Note each line in the data holding the string "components" and report it.
RECORDS FOR PROCESSING below:
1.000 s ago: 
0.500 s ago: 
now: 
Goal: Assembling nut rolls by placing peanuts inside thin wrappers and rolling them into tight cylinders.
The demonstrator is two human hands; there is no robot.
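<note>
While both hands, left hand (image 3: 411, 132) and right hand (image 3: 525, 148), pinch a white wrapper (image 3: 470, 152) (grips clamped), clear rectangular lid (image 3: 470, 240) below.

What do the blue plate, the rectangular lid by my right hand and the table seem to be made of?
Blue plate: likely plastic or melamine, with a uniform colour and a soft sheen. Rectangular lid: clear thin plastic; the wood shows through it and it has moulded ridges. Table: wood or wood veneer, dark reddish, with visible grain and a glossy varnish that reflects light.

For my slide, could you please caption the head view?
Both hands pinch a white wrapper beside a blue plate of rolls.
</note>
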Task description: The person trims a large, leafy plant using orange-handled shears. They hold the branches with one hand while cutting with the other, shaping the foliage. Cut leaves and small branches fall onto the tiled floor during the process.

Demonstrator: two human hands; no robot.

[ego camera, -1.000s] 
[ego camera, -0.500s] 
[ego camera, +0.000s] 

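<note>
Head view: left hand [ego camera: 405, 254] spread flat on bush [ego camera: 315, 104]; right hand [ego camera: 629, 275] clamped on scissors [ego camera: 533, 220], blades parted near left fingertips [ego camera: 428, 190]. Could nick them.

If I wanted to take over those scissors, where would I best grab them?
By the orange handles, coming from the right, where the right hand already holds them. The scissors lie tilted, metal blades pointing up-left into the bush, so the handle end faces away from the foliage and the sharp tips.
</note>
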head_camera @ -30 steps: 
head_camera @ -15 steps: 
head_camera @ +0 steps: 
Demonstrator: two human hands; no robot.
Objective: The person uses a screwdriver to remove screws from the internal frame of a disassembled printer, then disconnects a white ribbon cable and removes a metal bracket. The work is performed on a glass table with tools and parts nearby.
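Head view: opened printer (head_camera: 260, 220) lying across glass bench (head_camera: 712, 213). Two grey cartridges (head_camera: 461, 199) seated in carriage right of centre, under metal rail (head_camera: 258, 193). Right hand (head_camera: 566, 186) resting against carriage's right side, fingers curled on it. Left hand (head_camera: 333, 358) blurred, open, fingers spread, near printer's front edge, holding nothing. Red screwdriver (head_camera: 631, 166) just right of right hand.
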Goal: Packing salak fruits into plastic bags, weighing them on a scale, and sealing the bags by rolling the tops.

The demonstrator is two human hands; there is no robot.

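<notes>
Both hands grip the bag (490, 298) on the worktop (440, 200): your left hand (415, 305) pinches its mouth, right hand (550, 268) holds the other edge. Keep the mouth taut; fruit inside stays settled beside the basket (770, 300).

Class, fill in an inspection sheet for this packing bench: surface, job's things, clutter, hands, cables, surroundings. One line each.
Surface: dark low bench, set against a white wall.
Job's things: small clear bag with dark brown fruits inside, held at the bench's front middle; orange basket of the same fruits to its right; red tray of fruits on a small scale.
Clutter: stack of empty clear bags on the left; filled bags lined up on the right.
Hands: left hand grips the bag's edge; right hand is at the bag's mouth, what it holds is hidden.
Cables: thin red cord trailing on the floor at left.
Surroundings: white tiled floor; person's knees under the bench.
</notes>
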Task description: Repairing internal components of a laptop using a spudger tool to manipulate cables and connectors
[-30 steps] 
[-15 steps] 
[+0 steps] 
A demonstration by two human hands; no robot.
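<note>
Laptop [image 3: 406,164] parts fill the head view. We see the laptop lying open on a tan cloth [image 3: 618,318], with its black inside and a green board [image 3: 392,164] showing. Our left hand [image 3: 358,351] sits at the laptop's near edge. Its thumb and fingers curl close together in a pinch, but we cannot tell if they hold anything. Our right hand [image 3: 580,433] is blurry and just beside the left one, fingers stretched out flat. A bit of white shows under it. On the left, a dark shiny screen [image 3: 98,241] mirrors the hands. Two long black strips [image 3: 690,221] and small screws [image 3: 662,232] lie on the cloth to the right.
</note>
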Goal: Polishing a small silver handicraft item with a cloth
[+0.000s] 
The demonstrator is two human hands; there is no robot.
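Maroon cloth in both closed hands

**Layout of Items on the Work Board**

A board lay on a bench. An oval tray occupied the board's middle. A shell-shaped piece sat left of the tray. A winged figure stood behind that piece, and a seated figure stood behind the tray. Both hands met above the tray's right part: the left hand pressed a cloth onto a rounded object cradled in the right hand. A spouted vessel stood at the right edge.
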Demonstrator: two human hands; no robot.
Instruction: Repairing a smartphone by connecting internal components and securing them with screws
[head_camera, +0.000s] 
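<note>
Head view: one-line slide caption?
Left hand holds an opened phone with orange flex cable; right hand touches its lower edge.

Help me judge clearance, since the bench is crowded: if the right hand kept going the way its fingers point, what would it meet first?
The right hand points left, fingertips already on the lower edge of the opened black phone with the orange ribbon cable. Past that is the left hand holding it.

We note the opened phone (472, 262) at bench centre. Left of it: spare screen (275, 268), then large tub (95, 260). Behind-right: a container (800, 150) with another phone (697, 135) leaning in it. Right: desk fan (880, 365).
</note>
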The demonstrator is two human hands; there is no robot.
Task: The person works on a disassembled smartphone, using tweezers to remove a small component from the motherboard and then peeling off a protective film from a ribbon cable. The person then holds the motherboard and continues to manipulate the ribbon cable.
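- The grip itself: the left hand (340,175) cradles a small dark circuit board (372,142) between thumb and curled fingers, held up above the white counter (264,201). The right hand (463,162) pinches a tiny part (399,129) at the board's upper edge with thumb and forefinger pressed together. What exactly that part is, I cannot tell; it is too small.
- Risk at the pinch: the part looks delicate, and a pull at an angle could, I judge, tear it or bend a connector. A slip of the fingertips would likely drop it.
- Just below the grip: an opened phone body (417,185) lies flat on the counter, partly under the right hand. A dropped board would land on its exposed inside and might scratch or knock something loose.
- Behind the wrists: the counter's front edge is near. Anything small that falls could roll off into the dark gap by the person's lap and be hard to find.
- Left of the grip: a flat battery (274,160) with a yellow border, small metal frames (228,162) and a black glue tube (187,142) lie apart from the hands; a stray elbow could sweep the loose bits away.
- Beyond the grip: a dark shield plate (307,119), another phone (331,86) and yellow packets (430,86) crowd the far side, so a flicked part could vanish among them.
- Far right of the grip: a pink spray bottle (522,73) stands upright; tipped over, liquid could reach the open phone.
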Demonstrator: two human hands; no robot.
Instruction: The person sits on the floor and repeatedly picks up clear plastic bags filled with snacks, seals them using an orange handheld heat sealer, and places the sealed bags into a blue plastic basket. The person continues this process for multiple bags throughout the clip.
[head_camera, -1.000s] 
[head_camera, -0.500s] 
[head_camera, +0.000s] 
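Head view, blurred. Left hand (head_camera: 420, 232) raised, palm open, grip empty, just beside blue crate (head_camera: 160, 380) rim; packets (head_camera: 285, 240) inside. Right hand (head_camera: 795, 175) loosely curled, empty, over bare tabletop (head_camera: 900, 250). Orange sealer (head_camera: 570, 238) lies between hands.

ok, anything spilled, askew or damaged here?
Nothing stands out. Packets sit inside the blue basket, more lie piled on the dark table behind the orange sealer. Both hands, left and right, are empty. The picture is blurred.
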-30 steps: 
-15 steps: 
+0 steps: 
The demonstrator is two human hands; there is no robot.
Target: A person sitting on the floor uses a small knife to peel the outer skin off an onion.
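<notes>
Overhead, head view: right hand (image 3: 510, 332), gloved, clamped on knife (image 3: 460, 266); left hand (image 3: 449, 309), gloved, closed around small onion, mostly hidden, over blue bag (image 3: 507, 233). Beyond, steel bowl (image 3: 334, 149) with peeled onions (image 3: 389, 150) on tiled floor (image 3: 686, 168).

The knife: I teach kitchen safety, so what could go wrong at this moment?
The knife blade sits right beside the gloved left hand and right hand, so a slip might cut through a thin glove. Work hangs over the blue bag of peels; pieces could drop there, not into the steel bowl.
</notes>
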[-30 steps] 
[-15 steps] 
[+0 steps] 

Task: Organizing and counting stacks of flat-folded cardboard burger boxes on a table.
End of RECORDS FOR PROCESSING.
COMPLETED EXERCISE >>
Task description: Repairing internal components of a laptop using a spudger tool to manipulate cables and connectors
Instruction: Repairing a smartphone by connecting internal components and securing them with screws

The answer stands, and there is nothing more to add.